• AIM OF THE TASK: Take the data below and copy exactly the lines starting at the one with "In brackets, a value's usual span" and finishing at the one with "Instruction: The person", both included.

• Dataset items:
◆ ◆ ◆ ◆ ◆ ◆ ◆

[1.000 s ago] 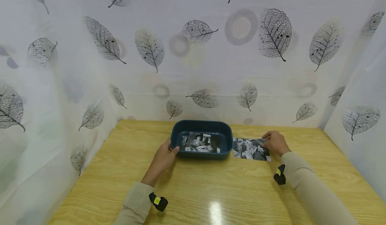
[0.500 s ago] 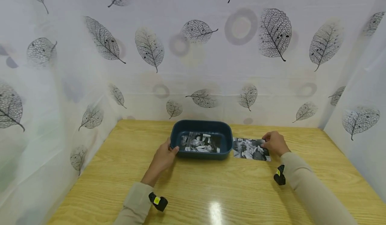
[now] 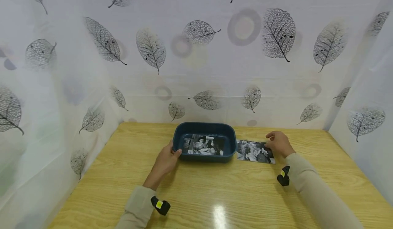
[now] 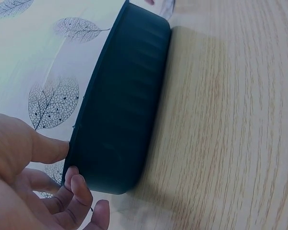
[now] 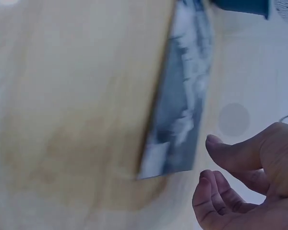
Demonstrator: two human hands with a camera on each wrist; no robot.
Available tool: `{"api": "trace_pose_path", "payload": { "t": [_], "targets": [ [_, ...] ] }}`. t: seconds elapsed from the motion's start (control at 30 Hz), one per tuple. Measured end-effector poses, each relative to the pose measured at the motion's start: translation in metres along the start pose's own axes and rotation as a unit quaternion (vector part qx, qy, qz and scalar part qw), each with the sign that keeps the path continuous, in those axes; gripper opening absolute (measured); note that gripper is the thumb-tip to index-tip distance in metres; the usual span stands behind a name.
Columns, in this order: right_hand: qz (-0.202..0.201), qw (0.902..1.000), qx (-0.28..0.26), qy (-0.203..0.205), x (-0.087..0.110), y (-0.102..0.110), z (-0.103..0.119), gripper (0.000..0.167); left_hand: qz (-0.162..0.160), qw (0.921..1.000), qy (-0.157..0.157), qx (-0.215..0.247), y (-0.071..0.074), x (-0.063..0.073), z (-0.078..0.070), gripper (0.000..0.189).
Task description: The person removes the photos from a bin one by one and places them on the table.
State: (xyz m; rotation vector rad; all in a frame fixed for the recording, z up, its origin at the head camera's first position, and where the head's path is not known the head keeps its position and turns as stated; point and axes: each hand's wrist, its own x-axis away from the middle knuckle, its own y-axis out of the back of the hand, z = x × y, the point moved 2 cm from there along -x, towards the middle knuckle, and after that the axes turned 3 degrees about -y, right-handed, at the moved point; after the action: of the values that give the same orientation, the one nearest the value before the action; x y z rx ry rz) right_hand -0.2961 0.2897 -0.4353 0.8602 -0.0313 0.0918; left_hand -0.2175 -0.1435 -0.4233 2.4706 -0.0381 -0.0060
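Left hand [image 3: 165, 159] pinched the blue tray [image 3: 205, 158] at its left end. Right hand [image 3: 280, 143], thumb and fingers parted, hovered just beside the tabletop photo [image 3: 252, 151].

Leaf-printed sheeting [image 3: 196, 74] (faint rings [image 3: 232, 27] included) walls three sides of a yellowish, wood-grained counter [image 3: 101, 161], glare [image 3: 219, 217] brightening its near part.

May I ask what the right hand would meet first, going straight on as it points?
Probably the photo beside the tray; depth is unclear, so the hand might pass above it.
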Motion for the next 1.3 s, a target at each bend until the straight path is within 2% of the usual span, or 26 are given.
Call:
{"api": "trace_pose_path", "payload": {
  "t": [0.17, 0.33, 0.47, 0.6, 0.87, 1.17, 1.3],
  "targets": [
    [-0.004, 0.9986, -0.052, 0.002, -0.006, 0.015, 0.022, 0.049, -0.003, 1.0, -0.004, 0.002, 0.001, -0.001, 0.0, 0.065],
    [-0.013, 0.9967, -0.079, 0.017, -0.013, 0.027, 0.052, 0.051, -0.004, 1.0, -0.007, 0.006, 0.001, -0.002, 0.0, 0.063],
    [-0.006, 0.9947, -0.098, 0.031, -0.015, 0.031, 0.079, 0.049, -0.007, 0.9999, -0.012, 0.006, 0.001, -0.004, 0.0, 0.056],
    [0.001, 0.9938, -0.098, 0.053, -0.017, 0.028, 0.107, 0.048, -0.004, 0.9999, -0.008, 0.006, 0.002, -0.005, 0.0, 0.056],
    [0.005, 0.9932, -0.038, 0.11, -0.018, 0.003, 0.144, 0.043, 0.001, 1.0, -0.008, -0.001, 0.002, -0.005, -0.001, 0.062],
    [0.045, 0.9875, 0.022, 0.15, -0.021, -0.042, 0.157, 0.046, 0.0, 0.9999, -0.012, 0.003, 0.001, -0.004, 0.0, 0.058],
    [0.079, 0.9818, 0.051, 0.165, -0.024, -0.059, 0.16, 0.049, -0.002, 0.9999, -0.013, 0.004, 0.001, -0.004, 0.0, 0.054]
  ]
}}
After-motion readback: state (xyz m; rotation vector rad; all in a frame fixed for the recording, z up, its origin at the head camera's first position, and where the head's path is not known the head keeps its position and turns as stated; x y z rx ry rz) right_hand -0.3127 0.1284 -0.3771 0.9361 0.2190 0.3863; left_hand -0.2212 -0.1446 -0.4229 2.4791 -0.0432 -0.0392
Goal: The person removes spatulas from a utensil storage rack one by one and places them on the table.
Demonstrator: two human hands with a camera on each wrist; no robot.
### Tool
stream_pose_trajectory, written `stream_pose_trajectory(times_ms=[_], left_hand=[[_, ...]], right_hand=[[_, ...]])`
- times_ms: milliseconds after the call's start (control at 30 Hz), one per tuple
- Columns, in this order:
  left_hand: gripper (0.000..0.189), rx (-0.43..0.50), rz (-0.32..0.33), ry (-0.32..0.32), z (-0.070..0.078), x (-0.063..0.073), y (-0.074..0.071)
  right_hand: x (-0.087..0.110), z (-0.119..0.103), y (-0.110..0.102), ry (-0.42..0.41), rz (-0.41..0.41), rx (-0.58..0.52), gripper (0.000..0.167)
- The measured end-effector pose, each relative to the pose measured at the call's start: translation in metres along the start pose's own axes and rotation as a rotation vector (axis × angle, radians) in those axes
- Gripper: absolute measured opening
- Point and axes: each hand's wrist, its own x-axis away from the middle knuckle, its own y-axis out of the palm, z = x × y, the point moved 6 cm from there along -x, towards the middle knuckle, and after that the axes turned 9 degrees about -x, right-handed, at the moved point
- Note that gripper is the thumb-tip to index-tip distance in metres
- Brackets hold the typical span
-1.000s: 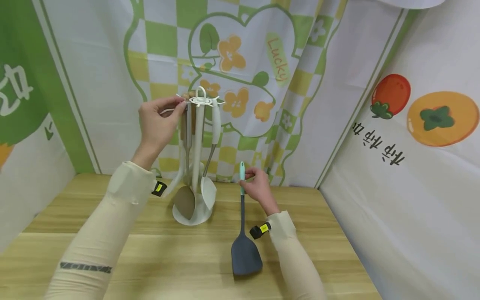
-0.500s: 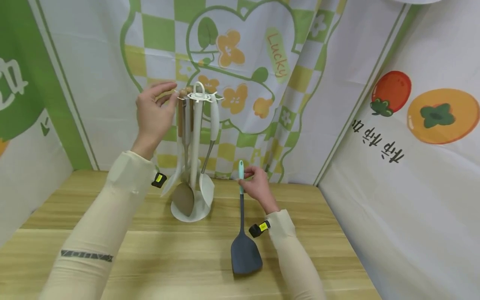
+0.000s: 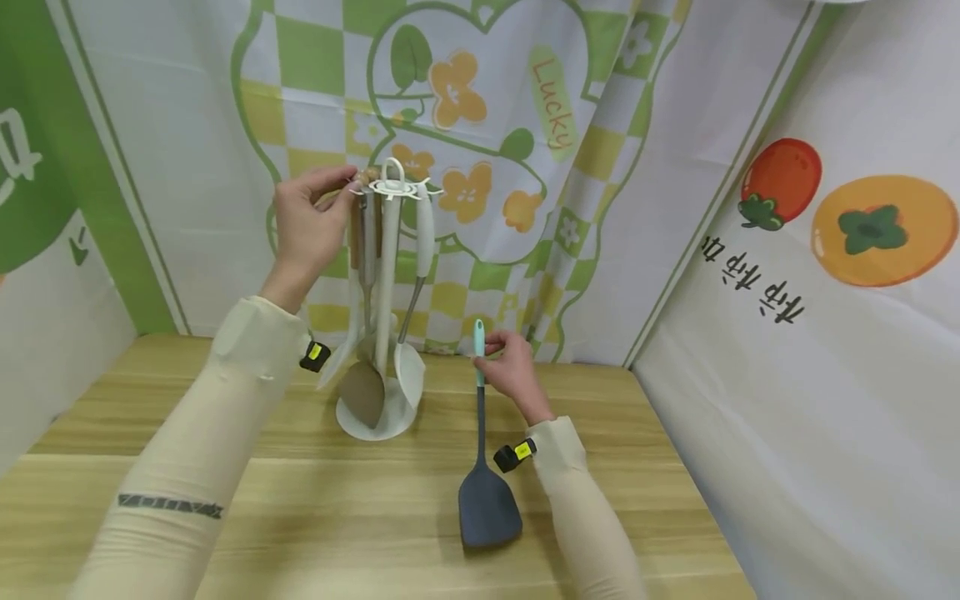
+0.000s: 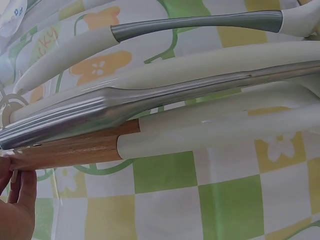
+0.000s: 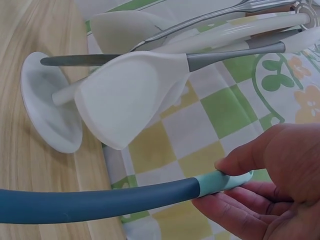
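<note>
A white utensil rack (image 3: 386,308) with a round base stands near the back of the table, hung with several utensils. My left hand (image 3: 309,218) pinches the left side of its hooked top, beside a wooden handle (image 4: 70,151) that shows in the left wrist view. A ribbed silver handle (image 4: 65,115) hangs next to that. The silver-handled utensil ends in a brown turner blade (image 3: 363,395); a white turner (image 5: 131,95) hangs on the right side. My right hand (image 3: 513,368) pinches the mint handle (image 5: 215,183) of a dark blue-grey turner (image 3: 487,508), held upright, blade down, close over the table.
The wooden table (image 3: 315,517) runs back to a green-and-yellow checked curtain (image 3: 315,58) just behind the rack. A white curtain (image 3: 810,417) with printed fruit closes the right side; another printed curtain (image 3: 75,167) stands at the left.
My left fingers loosened and drew slightly off the rack's top half a second ago, and now are back at its left side. The right hand keeps the turner in place; the head view shifts slightly.
</note>
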Motion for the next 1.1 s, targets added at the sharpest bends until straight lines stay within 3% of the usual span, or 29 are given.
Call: stream_pose_trajectory(times_ms=[533, 1100], left_hand=[[0.022, -0.002, 0.001, 0.006, 0.003, 0.002, -0.001], [0.021, -0.031, 0.000, 0.007, 0.004, 0.001, -0.002]], right_hand=[[0.005, 0.005, 0.006, 0.031, -0.008, 0.045, 0.029], [0.003, 0.026, 0.011, 0.092, -0.041, 0.062, 0.028]])
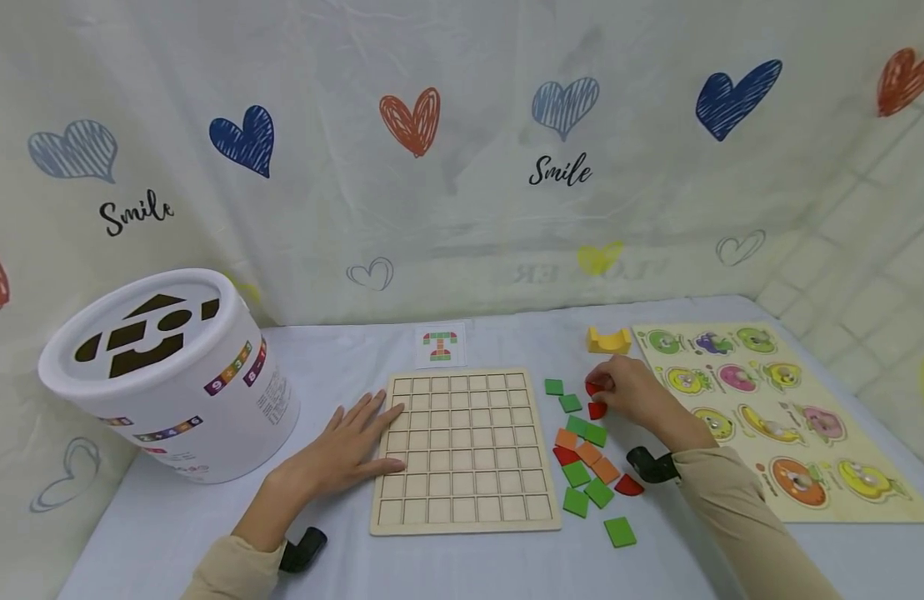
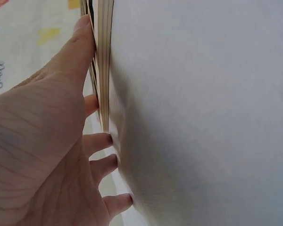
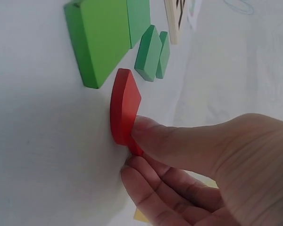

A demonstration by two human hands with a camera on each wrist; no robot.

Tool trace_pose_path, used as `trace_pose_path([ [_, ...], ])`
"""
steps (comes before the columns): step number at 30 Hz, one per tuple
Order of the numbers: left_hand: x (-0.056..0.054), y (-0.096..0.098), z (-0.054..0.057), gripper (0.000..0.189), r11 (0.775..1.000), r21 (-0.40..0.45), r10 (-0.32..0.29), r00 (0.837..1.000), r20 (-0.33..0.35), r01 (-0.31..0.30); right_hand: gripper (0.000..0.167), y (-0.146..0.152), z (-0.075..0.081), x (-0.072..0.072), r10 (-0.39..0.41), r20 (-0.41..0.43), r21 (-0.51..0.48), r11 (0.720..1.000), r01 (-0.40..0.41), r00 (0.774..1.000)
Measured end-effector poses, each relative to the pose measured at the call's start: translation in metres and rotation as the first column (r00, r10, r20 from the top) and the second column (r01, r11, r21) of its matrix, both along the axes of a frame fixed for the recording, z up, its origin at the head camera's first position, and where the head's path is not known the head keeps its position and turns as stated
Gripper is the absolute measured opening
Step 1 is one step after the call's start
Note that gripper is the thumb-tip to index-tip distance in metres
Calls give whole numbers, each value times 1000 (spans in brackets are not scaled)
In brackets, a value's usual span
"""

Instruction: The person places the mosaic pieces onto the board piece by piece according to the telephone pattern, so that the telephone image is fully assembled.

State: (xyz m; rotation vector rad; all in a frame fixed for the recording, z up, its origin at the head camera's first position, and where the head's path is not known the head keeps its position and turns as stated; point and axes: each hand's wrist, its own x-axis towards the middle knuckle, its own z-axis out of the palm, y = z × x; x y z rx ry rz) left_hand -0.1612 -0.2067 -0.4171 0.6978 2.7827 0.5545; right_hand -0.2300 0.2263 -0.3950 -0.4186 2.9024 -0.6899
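While the right hand point(image 1: 636, 392) is right of centre in the head frame, its thumb and fingers pinch a small red piece point(image 1: 592, 388). A second red piece point(image 1: 597, 411) lies just below that one, thumb close against it – touching or not, cannot tell. Judged from flat faces and crisp edges: painted wood, light, stiff, hardly fragile, maybe slightly slippery. Best hold: thumb and forefinger on opposite side edges, as the piece is thin and lies low on the desk point(image 1: 342, 358). Lower in the frame, green tiles point(image 1: 576, 502) and orange tiles point(image 1: 587, 452) lie loose, some touching. Centre: wooden grid board point(image 1: 462, 455). The left hand point(image 1: 352, 446) is spread, thumb and forefinger on the board's left edge – probably steadying it. Pattern card point(image 1: 441, 344) above the board; yellow block point(image 1: 609, 341) at right, above the right hand.
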Motion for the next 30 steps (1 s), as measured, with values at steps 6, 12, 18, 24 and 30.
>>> trace_pose_path([
  [6, -1, 0, -5, 85, 1000, 8, -5, 1000, 5, 5, 18, 1, -2, 2, 12, -31, 1, 1000, -12, 999],
  [12, -2, 1, -3, 84, 1000, 1, -1, 1000, 19, 1, 17, 3, -4, 5, 56, -126, -23, 998, -59, 990],
  [18, -1, 1, 0, 84, 1000, -5, -1, 1000, 19, 1, 16, 3, -3, 6, 68, -180, -51, 996, -79, 981],
  [24, -2, -1, -5, 85, 1000, 2, 0, 1000, 17, 0, 18, -2, -1, 4, 74, -247, -104, 989, -103, 966],
  [30, -1, -1, -4, 84, 999, 33, -3, 1000, 14, 3, 20, -12, 3, 6, 137, -288, -183, 963, -195, 948],
])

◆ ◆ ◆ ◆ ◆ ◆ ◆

• ANSWER TO THIS TASK:
In brackets, a value's usual span
"""

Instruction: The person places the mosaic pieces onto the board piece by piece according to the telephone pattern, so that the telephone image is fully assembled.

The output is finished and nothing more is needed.